Diet, location, travel, and socioeconomic status: what stable isotopes reveal about you

It is now well established that there are variations in the stable isotope abundances of light elements within our foods and our bodies and that these variations provide extremely useful information to anthropologists, biologists, ecologists, forensic scientists, and health scientists. While carbon, nitrogen, and sulfur isotope abundances have been applied to examine foods and reconstruct human dietary patterns, hydrogen and oxygen isotope abundances have been applied to examine human region-of-origin and travel movements. Over the last decade, we have witnessed a staggering expansion of stable isotope applications to understand the composition of our foods as well as humans as environmental recorders (through analyses of hair, teeth, bones, and fingernails). In this presentation, we first highlight some of that progress and then focus on three of several emerging frontiers. The first emerging frontier is glocalization and our food supply. That is, how does the global expansion of food products intersect with and adapt to the local cultures in which food is sold? Two global foods will highlight this glocalization process: hamburgers and soft drinks. A second frontier is dissecting observed variations of stable isotopes in humans to better understand the roles of both socioeconomic status and age in influencing dietary choices. Here we explore the interactions among wealth, the balance of plant versus animal proteins in our diets, and food production (commercial concentrated animal feeding operations to produce cheap food). A third emerging frontier is sequential fingernail analyses as a linear recorder of an individual’s diet and travel history. Collectively, these three emerging frontiers indicate vibrant and expanding opportunities for new insights into human behavior based on stable isotope observations.


 

Michael Richards, University of British ColumbiaIsoEcol 2016_Richards

Professor Michael Richards (D.Phil. Oxford, MA, BA, Simon Fraser University) is an archaeological scientist who applies methods such as isotopic analysis to determine past human and animal diets and adaptations.  His research interests include the evolution of human diets, developing new isotope systems for dietary and migration studies, and using isotope analysis to explore and catalogue the range and nature of human dietary adaptations throughout the Holocene.  He has published over 200 research papers, including in the journals Nature, Science, and PNAS, and he has supervised over 50 graduate students and post-docs.  He is a professor of Anthropology at Department of Anthropology, University of British Columbia in Vancouver, Canada and holds honorary research positions at the Max Planck Institute for Evolutionary Anthropology in Leipzig, Germany, and Durham University in the UK.  He is a Fellow of the Society of Antiquaries of London, and a Fellow of the Royal Society of Canada.
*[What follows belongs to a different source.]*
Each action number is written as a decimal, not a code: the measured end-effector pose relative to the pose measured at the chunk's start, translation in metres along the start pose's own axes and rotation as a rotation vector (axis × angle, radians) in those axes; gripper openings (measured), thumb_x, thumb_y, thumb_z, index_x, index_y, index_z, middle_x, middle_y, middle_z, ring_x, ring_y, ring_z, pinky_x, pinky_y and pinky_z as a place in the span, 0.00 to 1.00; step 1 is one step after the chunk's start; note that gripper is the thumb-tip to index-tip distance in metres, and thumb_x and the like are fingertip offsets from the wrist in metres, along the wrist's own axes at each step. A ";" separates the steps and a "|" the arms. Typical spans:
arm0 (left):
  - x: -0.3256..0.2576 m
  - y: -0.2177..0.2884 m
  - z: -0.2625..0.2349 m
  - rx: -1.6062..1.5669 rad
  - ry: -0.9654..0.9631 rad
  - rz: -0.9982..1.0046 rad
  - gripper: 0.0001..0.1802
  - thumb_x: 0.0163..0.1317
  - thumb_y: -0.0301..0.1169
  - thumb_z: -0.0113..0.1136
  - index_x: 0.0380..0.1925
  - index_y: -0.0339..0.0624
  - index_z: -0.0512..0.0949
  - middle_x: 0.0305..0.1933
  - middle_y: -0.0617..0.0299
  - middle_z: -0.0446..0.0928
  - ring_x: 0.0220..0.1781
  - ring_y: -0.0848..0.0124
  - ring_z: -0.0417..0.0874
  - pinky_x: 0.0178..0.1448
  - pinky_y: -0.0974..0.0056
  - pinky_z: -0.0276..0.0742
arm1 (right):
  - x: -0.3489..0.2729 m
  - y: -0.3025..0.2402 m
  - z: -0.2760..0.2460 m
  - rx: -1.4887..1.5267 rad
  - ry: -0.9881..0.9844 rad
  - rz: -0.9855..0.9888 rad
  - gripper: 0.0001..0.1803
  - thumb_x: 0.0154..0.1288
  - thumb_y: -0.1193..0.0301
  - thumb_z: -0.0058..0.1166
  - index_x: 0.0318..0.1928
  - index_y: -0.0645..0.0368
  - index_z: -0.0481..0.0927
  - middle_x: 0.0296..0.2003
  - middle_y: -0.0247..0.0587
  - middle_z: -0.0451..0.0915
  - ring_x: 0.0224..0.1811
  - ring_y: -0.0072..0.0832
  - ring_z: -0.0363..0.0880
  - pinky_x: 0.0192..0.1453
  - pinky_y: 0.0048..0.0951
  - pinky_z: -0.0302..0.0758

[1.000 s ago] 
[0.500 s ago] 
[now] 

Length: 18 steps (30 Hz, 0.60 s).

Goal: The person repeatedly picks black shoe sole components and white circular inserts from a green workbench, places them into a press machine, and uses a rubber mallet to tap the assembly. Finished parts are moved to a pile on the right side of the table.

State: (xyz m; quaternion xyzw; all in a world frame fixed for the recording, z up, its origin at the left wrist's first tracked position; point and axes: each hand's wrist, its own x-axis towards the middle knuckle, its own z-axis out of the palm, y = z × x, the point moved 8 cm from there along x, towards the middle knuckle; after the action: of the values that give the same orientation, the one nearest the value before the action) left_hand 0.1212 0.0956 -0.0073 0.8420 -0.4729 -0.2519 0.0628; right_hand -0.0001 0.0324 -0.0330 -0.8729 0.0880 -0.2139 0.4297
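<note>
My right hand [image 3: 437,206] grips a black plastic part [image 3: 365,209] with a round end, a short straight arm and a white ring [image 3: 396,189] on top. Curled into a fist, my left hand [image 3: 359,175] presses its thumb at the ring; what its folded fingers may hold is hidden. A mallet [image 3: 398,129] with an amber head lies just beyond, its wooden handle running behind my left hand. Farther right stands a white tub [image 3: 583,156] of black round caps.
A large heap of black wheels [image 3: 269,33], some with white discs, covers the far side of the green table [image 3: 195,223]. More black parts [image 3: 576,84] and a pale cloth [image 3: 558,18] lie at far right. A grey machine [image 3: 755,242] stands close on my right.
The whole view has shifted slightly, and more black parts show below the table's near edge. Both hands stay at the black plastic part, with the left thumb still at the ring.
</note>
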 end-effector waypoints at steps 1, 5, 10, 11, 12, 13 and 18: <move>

An overview of the stable isotope evidence of human dietary adaptations over the past 30,000 years

In this paper I will review the work of my group and others on the C and N isotope measurements of archaeological human and animal bone collagen for reconstructing past human diets over the past 30,000 years. There are now significant numbers of measurements (i.e. over 50,000) of archaeological humans from around the world, and we are now able to begin looking for large-scale patterning in this dataset. For much of the time modern humans have existed we were hunter-gather-foragers, and for those archaeological contexts a stable isotope ecological approach works well to understand how humans adapted their diets in response to their ecosystems. However, at approximately 12,000 years ago (at the start of the Holocene) humans began to intensify the use of individual wild resources like marine foods and more dramatically alter their environments through the domestication of plants and animals. Archaeological human palaeodietary isotope studies then show that human diets are no longer predictable based on their local ecosystems and environments, as through time they increasingly rely on the foods they have domesticated, imported or transported as they move into new landscapes.